En Afrique, nourrir un enfant au sein n’est pas une habitude récente. Bien avant l’apparition des recommandations officielles de l’OMS et de l’UNICEF, les femmes africaines savaient que le lait maternel était la première nourriture du nouveau-né. Dans de nombreuses communautés, il ne s’agissait pas seulement d’un geste naturel, mais d’un véritable acte culturel, entouré de valeurs, de rites et de proverbes. On raconte, dans certaines traditions, que le lait maternel relie l’enfant à ses ancêtres, lui transmettant force et protection. Chez les Yoruba par exemple, des contes rappellent que le lait maternel est « la première nourriture bénie », un symbole de vie que rien ne peut égaler.
Pourtant, aujourd’hui, si l’allaitement est toujours largement pratiqué, c’est surtout l’allaitement maternel exclusif pendant les six premiers mois qui reste un défi. Trop souvent, par habitude ou par croyance, on donne de l’eau au bébé en pensant qu’il a soif, ou on introduit d’autres liquides et aliments bien avant l’âge recommandé. Une pratique qui, selon les spécialistes, prive l’enfant de nombreux bénéfices essentiels.
C’est ce constat qui a guidé les échanges du webinaire mensuel du Réseau des médias africains pour la promotion de la santé et de l’environnement (REMAPSEN), tenu le 6 août 2025 sous le thème « Et si l’allaitement maternel m’était conté ? ». Plus de 60 journalistes africains ont pris part à cette rencontre animée par deux experts : le Dr Soliou Badarou, médecin en santé publique et spécialiste de la santé maternelle et infantile, et le Dr Siméon Nanama, conseiller régional en nutrition pour l’Afrique de l’Ouest et du Centre.
Les six premiers mois : un bouclier protecteur pour la vie
Dans son exposé, le Dr Nanama a rappelé que l’OMS et l’UNICEF recommandent un allaitement exclusif jusqu’à l’âge de six mois. Durant cette période, le lait maternel fournit 100 % des besoins du nourrisson en protéines, matières grasses, vitamines, minéraux et eau, dans des proportions parfaitement adaptées à son organisme encore fragile. « Pendant les six premiers mois, un bébé n’a besoin de rien d’autre : pas d’eau, pas de tisane, pas d’aliment solide », a insisté l’expert.
Le lait maternel joue aussi un rôle majeur dans la protection immunitaire. Le colostrum — ce premier lait épais et jaune produit dans les heures suivant la naissance — agit comme un véritable vaccin naturel. Riche en anticorps et en globules blancs, il protège l’enfant contre les infections respiratoires et les diarrhées, deux causes majeures de mortalité infantile. Les bénéfices se prolongent tout au long de la vie : un allaitement exclusif réduit le risque de maladies chroniques telles que le diabète, l’obésité ou l’hypertension.

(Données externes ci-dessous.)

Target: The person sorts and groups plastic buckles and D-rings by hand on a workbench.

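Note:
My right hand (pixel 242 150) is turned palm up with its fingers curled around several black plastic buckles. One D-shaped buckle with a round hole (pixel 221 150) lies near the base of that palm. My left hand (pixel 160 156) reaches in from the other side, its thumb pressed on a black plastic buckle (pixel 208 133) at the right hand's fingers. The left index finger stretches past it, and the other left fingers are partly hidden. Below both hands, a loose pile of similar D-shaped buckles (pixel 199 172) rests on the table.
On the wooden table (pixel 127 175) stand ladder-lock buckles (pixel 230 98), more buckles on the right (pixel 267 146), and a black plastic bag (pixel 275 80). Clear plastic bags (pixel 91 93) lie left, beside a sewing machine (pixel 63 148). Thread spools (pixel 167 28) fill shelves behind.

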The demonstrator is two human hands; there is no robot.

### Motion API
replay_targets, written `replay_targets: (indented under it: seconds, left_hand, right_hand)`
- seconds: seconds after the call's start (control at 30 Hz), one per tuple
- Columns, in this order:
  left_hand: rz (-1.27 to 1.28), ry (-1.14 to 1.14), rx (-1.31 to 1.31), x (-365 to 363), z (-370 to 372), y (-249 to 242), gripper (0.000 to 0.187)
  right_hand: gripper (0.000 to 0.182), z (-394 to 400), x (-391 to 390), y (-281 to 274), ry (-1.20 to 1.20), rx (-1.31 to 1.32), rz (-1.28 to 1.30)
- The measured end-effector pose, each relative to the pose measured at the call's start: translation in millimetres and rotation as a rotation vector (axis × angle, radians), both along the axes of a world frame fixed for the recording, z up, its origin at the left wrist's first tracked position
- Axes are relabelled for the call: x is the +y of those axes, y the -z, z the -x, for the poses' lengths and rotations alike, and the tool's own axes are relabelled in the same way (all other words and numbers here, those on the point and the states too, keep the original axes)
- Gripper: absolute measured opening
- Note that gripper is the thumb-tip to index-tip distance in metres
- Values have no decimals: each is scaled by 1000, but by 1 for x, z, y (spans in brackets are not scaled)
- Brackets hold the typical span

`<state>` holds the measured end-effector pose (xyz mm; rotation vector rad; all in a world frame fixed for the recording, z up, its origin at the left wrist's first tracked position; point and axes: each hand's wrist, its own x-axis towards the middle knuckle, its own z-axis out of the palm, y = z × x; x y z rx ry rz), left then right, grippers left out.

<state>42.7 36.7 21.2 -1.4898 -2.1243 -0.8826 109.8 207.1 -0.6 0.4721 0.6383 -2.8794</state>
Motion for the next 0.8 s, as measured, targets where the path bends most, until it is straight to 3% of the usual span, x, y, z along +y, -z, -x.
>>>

Pour la mère aussi, les avantages sont multiples : réduction du risque de cancers du sein et de l’utérus, meilleure récupération post-partum, et parfois espacement naturel des naissances.
Une nourriture pour le corps, le cerveau et le cœur
Au-delà de la santé physique, l’allaitement exclusif participe au développement cérébral et aux capacités d’apprentissage. Le lait maternel est riche en acides gras essentiels qui favorisent la formation optimale du cerveau. « Les six premiers mois sont la période où le cerveau de l’enfant se développe le plus rapidement », a souligné le Dr Nanama. Sur le plan affectif, il crée un lien de proximité et de sécurité entre la mère et l’enfant, un attachement qui a des effets positifs durables.
Des obstacles persistants
Les experts ont aussi évoqué les défis à relever :
la promotion agressive des laits artificiels jusque dans certaines maternités, qui entretient la confusion chez les mères ;
le manque de soutien en milieu hospitalier, avec des pratiques qui séparent trop tôt le bébé de la mère ou qui retardent la première mise au sein ;
l’insuffisance de personnel formé pour accompagner efficacement les nouvelles mamans.
Un échange riche avec les médias
Après leurs présentations, le Dr Nanama et le Dr Badarou ont répondu aux nombreuses questions des journalistes, revenant sur les aspects culturels, médicaux et pratiques de l’allaitement exclusif. Ils ont insisté sur l’importance de respecter strictement la période de six mois sans aucun autre aliment ni liquide, afin de tirer tous les bénéfices de ce geste ancestral qui, aujourd’hui encore, demeure un pilier de la santé publique et de la survie infantile.